監査は法務や他部署の力をもっと借りればいい

以前、こんなことがありました。監査部から「調達部門の内部監査を行うので、下請法について教えてほしい」という依頼があり、1時間ほどレクチャーをしたのです。

しかし、調達部門で心配すべき法律は下請法だけではないし、下請法に関して言えば、毎年国から書面調査を受けていて、調達部門の回答を法務は保存しています。コンプライアンス違反をテーマにするのであれば、法務に対し、調達部門がしてきた相談内容を聞いたり、法務で把握している懸念点を聞いて裏どりをするほうがよほど効果的ではないでしょうか。(断られましたが…)

法務としては、各部門が自分たちを規制している法令やルールを把握しているか、その動向の把握に努めているかが気になりますし、契約書などの重要書類も適切に作成・管理しているのか、せっかく往査に行かれる監査部に見てきてほしいのですが。

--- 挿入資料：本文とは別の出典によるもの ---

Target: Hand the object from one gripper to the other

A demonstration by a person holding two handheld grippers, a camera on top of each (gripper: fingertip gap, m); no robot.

内部監査は、独立性を極めて重んじる職種です。とはいえ、あくまで経営者の目の代わり。もっと社内のリソースを活用して、監査の質を向上させても罰は当たらないはずです。IIAが定める内部監査の使命は「組織体の価値を高め、保全すること」だと謳われていますが、これは法務がパートナー機能とガーディアン機能を発揮することで実現しようとすることと同じです。

他社さんに聞いたベストプラクティス:法務は法務で監査する

最後に、他社さんに教えていただいたプラクティスをご紹介。

その企業は、日本のBtoBでは超一流企業で、海外にも拠点をお持ちなのですが、「監査は契約書が読めないので、各子会社の契約書●通を取り寄せて、気づき事項をフィードバックしています」とおっしゃっていました。

海外企業の現地での契約書について、日本の本社がどこまで口出しできるのか?という疑問もありますが、「本社がチェックする」という仕組みだけでも牽制機能としては価値があるのではないかと思います。何より、本社と子会社でそういうやりとりができるラインがあるということが素晴らしい。

私たちも何かできることをしていかねばなりません。